I was chatting with the nurse phlebotomist at the private clinic where I am fulfilling my father's curse of 'wasting his money.' in my case, this looks like genomic testing. The doctor is also from Stuttgart and was flummoxed when I shared that I had been born there. 'How long were you in Germany?'
'About 6 years, in total,' I said, ticking off the 'major' moves, laughing when I reach the most recent.
'And now you are in England and will stay there?'
'Who knows? Honestly, I love living in different places. It seems unnecessary to be restrictive about what happens next.'
'Next,' the character in a well-thumbed favourite novel, thought. 'Next is more.' That truth in fiction resonates even now, perhaps more so. More experience, more loss, more love, more pain, more joy...even when there seems to be less, so much less, it is quantifiable by the weight of absence.
Leaving Baden Baden, then Karlsruhe, I was struck by how quickly the landscape becomes industrial, then tired suburban. My brief childhood memory of Stuttgart is out of sync with what awaits me at the Hauptbahnhoff: a granite and Steele complex almost brutal. It makes Liverpool Street seem homely in comparison. And I by 'homely,' I mean the British use of the word, what we in the US would say as 'homey.'
My hotel for the night is much less hands on than the Brenner and I relish both experiences. I actively needed to relinquish my agency for a few days, needed to be intensely looked after, to the point of having my bed turned down, the option of having food brought to me if it was a bridge too far to venture downstairs.
Later, on the interwebs, I am catching up on a costume group chat I belong to. 'I make wedding gowns and santa suits - the santas are the bigger divas, by far.' Thus coining the term 'Santa-zilla.' I giggled before taking my afternoon nap. I no longer avoid the tiredness, anymore. I just have to work with it, as I do with my depressive episodes. Maybe that is the point. The more we learn, the less we know and the less conditioning we have to lean on.
Through December, I work my way through various detective/cop shows, and I am currently on Rizzoli and Isles, based on the Tess Gerritsen novels. I'd seen episodes before but had not had an opportunity to watch in succession. The friendship angle makes me both grateful and both lonesome for my close female friends. The sibling interaction makes me feel immediately less alone as I wonder if my brother will survive making his time.
'Studies show that best cure for heartbreak is distraction,' Isles says in one episode Apparently, for me, that looks like obsessively worrying about genetic inheritance and aging, and trying to create the most personal festive calendars I can for my little people. This heartbreak is different to divorce, to James Robert dying, to hours spent watching mama being whittled away. I miss my dad but am also relieved. And that relief comes with a bit of guilt and shame.

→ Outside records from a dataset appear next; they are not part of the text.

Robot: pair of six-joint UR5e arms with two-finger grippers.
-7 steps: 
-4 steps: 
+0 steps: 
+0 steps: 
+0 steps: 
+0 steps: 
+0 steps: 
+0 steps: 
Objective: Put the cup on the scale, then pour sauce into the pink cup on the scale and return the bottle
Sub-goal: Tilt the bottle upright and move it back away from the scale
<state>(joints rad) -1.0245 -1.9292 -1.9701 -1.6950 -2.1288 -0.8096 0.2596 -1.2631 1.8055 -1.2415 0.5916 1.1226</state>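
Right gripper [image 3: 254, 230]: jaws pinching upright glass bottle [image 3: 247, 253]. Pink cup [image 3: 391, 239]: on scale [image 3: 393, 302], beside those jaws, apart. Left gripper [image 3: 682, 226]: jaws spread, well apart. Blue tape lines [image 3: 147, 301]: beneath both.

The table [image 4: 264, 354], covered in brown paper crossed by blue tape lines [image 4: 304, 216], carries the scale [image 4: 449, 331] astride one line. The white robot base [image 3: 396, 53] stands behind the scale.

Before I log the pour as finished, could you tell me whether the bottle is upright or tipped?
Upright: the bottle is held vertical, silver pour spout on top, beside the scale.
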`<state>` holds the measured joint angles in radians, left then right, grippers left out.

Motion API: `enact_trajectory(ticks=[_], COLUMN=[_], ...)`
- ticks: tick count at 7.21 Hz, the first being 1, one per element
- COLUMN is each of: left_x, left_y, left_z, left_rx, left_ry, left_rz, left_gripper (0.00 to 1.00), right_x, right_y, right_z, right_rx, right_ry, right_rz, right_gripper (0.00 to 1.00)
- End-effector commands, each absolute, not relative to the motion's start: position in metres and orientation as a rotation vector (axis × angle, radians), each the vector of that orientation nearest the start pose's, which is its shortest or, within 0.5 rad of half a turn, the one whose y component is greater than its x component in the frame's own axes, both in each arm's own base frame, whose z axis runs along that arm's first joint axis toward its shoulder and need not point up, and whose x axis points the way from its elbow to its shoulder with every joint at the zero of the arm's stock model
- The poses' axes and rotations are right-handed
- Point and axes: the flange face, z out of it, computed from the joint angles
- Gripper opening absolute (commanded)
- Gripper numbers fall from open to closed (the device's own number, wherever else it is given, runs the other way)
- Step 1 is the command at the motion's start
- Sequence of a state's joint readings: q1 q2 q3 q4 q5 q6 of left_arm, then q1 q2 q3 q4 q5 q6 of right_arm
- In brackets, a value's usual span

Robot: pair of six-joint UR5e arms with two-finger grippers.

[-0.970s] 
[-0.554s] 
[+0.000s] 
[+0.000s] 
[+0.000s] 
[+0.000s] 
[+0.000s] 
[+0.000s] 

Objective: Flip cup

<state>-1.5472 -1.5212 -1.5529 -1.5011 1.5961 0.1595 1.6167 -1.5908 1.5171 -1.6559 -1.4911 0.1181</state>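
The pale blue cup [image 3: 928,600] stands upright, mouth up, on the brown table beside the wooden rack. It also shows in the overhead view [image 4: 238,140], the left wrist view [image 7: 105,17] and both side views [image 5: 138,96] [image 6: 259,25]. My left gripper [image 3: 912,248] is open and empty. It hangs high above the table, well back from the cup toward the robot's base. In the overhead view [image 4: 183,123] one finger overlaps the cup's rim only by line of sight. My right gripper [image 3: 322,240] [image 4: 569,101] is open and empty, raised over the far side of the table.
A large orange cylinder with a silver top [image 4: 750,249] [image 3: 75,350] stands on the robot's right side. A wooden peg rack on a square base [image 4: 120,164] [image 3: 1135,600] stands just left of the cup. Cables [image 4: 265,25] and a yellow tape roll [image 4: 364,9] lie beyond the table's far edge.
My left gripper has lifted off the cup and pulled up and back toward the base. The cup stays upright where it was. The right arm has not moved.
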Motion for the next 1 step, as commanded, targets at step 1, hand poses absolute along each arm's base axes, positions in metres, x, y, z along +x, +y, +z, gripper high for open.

Onsite at a project, the roof came off and I could only shake my head in relief that it isn't mine. I climbed up the scaffolding in my blue and black dress to get visuals on what I already know: this particular project is a pain in my keaster. I scuttled down the scaffolding, grateful for leggings because I was pretty sure the site manager is looking up my dress. Whilst I am not opposed to a fling, something about the site manager makes the hair on the back of my neck rise, not in a sexy way.
Now, it is almost a month later, a new year. 20 years ago (in September), I moved to the UK. I rang in that New Year's in London, in a relationship with someone I thought might end up being a permanent 'plus one.' I have to laugh at that idea now.
I made it to my Tuesday Yoga class this evening, probably the last one for a few months whilst I settle into my new role at the College. I have an office, a desk in the library, and the grounds are expanse enough that I could nap on a summer's day almost unnoticed.
Life goes and goes. Just gotta keep shakin' that thang, babycakes.